Resenha: A cidade sinistra dos corvos

Sétimo livro da Desventuras em Série, eu comecei a ler A Cidade Sinistra dos Corvos, de Lemony Snicket (pseudônimo de Daniel Handler), porque queria assistir à segunda temporada da série no Netflix e tinha parado de ler no sexto livro. Não queria ver o episódio antes de ler. Como não foi exatamente adaptado para o cinema (só os três primeiros foram), deixei de fora do Desafio e vou fazer só uma resenha normal.

O enredo não é muito diferente dos outros anteriores. Os três irmãos Baudelaire são entregues a um novo tutor e tudo dá errado por interferência do Conde Olaf. Dessa vez, eles acabam indo para uma cidade que se propõe a ser tutora deles, baseando-se no lema "É preciso uma cidade para educar uma criança". Só que a cidade é cheia de regras desnecessárias, sempre prejudicando de alguma maneira os órfãos. Além disso, eles ainda precisam encontrar os amigos, os trigêmeos Quagmire, que foram capturados pelo Conde Olaf. A única pessoa que torna tudo mais suportável é Hector, um faz-tudo que resolve ajudar, do jeito dele, os órfãos Baudelaire.

Como em todos os livros, mesmo usando o tom engraçadinho característico, o autor faz uma crítica evidente à sociedade, além de várias não muito evidentes. Neste livro, há uma crítica ao sistema judiciário e carcerário. As leis, as regras, o desconhecimento delas, a falta de informação, as punições desproporcionais para crimes pequenos. Assuntos tratados de alguma maneira neste livro.
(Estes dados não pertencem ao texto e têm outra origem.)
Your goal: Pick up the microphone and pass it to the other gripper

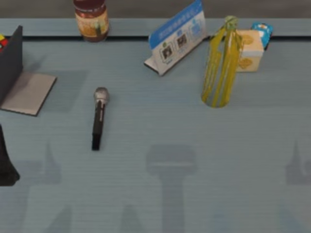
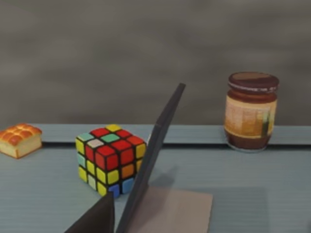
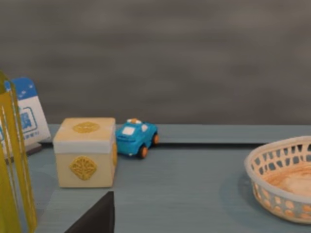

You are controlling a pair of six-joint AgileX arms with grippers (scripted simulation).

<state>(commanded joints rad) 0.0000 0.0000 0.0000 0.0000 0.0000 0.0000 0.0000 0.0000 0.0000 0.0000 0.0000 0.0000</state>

Algumas pessoas podem achar o livro repetitivo, em relação aos passados. De fato, eles são bem parecidos, os finais semelhantes. Às vezes a paciência acaba. Até a maneira como a história é contada é meio enjoativa, às vezes. Mas a narrativa característica é a grande sacada do Desventuras em Série, é o que traz a ironia. Trata o leitor como criança, mesmo não sendo exatamente um livro para crianças.

Quando você aceita a essência da narrativa, fica mais fácil gostar de livro. E, apesar de toda a repetição e inverossimilhança da história, estou muito curiosa pelo final dela. Mas vou dar um tempo ainda para começar o oitavo livro, o Hospital Hostil.